### The problem
Write out again, exactly, the lines below starting at the one with "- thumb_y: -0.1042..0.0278" and ending at the one with "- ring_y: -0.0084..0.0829".

### Data block
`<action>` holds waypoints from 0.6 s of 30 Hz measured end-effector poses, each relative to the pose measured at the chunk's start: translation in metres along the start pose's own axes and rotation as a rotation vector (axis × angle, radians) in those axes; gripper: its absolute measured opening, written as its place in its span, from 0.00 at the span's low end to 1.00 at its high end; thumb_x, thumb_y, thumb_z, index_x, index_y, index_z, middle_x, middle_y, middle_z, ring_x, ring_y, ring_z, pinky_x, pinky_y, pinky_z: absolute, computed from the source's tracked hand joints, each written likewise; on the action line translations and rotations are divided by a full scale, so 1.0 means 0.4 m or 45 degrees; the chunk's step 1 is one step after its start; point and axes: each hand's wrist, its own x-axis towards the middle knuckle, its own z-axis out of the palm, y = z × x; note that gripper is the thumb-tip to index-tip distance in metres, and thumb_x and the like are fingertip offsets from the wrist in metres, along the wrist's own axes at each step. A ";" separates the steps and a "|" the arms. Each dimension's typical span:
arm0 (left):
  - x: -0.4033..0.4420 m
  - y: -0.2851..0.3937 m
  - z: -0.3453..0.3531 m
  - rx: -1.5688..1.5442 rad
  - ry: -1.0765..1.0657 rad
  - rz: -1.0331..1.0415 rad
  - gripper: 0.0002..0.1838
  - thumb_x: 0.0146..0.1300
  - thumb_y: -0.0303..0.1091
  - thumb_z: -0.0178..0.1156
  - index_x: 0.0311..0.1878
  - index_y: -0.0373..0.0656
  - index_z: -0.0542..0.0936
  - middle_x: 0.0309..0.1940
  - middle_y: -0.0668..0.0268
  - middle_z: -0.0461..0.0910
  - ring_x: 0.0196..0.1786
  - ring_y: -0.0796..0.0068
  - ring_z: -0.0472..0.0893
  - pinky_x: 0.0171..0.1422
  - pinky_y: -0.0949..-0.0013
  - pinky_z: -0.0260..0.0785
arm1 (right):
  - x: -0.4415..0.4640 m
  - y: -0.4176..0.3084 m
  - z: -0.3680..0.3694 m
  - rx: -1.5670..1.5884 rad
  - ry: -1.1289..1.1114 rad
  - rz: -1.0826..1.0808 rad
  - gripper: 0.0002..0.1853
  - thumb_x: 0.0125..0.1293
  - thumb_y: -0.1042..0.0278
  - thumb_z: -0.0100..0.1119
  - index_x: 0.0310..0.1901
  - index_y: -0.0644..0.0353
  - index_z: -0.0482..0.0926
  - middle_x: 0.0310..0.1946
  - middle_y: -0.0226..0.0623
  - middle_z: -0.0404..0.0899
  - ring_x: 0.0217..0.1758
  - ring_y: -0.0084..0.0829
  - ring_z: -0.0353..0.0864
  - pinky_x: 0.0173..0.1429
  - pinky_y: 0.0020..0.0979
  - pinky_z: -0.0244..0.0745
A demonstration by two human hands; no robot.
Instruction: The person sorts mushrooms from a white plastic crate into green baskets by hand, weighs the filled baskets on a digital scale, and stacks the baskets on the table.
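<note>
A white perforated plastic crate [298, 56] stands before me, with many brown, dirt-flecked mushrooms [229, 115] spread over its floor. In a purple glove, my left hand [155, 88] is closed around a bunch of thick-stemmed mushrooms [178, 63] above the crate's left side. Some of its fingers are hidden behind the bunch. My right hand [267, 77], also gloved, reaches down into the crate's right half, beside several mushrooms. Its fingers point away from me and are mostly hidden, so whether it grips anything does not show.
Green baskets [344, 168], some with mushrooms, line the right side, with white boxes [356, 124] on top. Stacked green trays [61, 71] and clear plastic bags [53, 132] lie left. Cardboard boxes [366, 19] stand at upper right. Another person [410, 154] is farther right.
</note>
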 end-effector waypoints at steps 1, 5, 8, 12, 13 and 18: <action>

### Written reply
  - thumb_y: -0.1042..0.0278
  - thumb_z: -0.0100..0.1119
  - index_x: 0.0310..0.1901
  - index_y: -0.0644..0.0353
  - index_z: -0.0482..0.0926
  - middle_x: 0.0310..0.1946
  - middle_y: -0.0226..0.0623
  - middle_z: -0.0404..0.0899
  - ring_x: 0.0217..0.1758
  - ring_y: -0.0084..0.0829

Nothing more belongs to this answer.